More sophisticated forms of mixed-mode parallelism are possible when software layers are built to hide the intricacies of efficient communication or data distribution, presenting a compiler backend or an application programmer with a set of well-defined, portable interfaces for general parallel programming. In some cases, these layers involve a mixing of languages, libraries, runtime software, and application components to create a ``hybrid'' parallel development environment that enables higher-level or hierarchical parallel programming abstractions to be used. This poses a challenge to performance tools to not only work with the different parts involved, but also to map performance data to the parallel execution abstractions and user-level performance views.

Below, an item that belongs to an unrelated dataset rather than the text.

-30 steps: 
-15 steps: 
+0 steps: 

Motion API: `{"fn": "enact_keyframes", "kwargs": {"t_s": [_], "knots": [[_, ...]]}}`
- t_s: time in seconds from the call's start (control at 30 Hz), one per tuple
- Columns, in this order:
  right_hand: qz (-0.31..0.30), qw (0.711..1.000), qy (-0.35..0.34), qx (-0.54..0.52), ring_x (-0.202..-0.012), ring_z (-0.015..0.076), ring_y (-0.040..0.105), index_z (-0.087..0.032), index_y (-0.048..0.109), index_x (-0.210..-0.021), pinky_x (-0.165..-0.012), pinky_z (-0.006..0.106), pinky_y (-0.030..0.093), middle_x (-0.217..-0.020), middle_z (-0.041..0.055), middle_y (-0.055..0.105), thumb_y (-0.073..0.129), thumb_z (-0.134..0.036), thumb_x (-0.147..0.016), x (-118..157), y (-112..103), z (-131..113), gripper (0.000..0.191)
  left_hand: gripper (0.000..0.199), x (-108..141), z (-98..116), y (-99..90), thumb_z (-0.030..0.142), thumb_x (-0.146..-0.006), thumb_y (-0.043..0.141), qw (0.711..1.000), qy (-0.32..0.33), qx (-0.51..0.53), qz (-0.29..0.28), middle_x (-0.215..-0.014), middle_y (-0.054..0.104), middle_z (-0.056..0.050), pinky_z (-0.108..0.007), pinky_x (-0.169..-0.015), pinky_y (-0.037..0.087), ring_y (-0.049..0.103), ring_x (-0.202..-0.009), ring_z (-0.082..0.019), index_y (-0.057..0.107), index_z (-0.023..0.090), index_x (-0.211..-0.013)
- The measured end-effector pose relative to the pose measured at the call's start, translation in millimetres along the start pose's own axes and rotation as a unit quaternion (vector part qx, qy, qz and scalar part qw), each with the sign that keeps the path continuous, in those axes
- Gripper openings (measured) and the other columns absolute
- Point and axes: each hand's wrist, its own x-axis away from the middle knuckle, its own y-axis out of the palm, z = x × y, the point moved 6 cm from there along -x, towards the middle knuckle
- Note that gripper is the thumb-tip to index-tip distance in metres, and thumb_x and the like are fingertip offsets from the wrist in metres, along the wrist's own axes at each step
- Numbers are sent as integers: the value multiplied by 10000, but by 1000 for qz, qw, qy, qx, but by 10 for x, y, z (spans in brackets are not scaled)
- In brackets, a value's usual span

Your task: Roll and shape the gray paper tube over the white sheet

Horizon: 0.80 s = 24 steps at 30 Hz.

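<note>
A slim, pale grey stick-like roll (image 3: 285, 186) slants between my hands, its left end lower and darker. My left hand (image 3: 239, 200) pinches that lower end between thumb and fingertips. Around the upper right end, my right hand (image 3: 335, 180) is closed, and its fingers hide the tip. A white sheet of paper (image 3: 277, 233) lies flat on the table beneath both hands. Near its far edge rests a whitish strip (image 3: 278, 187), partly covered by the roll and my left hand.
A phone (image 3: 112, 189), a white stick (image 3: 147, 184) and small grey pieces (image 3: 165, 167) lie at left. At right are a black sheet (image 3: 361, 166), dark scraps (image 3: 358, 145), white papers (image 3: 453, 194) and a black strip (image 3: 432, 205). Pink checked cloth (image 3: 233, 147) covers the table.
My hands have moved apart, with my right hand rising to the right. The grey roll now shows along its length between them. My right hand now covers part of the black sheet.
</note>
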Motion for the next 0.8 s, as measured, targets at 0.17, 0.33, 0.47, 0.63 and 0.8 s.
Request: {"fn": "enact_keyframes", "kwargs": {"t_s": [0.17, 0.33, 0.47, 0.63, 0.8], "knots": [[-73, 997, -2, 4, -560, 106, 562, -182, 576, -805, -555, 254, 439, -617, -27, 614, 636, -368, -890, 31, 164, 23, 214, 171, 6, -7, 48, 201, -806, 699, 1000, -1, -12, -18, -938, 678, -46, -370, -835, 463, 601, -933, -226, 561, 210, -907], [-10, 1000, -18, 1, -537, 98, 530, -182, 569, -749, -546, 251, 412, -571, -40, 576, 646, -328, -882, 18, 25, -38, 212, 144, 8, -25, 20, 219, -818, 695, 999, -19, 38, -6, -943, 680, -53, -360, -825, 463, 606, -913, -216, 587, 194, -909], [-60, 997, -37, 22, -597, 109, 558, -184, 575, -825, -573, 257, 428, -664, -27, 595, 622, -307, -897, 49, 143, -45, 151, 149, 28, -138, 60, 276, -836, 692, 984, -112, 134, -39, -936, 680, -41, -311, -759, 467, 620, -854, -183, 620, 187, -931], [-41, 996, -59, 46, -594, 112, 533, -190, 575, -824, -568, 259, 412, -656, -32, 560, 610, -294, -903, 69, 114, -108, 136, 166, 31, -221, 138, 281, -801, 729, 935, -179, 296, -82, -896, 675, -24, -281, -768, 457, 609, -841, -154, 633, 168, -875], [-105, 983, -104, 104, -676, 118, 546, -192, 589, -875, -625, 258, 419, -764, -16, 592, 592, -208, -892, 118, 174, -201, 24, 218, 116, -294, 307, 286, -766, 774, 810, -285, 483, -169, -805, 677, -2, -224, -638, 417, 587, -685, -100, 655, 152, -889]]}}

We've used TAU to investigate task and data parallel execution in the Opus/HPF programming system . Figure 4.7 shows a Vampir display of TAU traces generated from an application written using HPF for data parallelism and Opus for task parallelism. The HPF compiler produces Fortran 90 data parallel modules which can execute on multiple processes. The processes interoperate using the Opus runtime system built on MPI and pthreads. In systems of this type, it is important to be able to see the influence of different software levels. TAU is able to capture performance data at different parts of the Opus/HPF system exposing the bottlenecks within and between levels.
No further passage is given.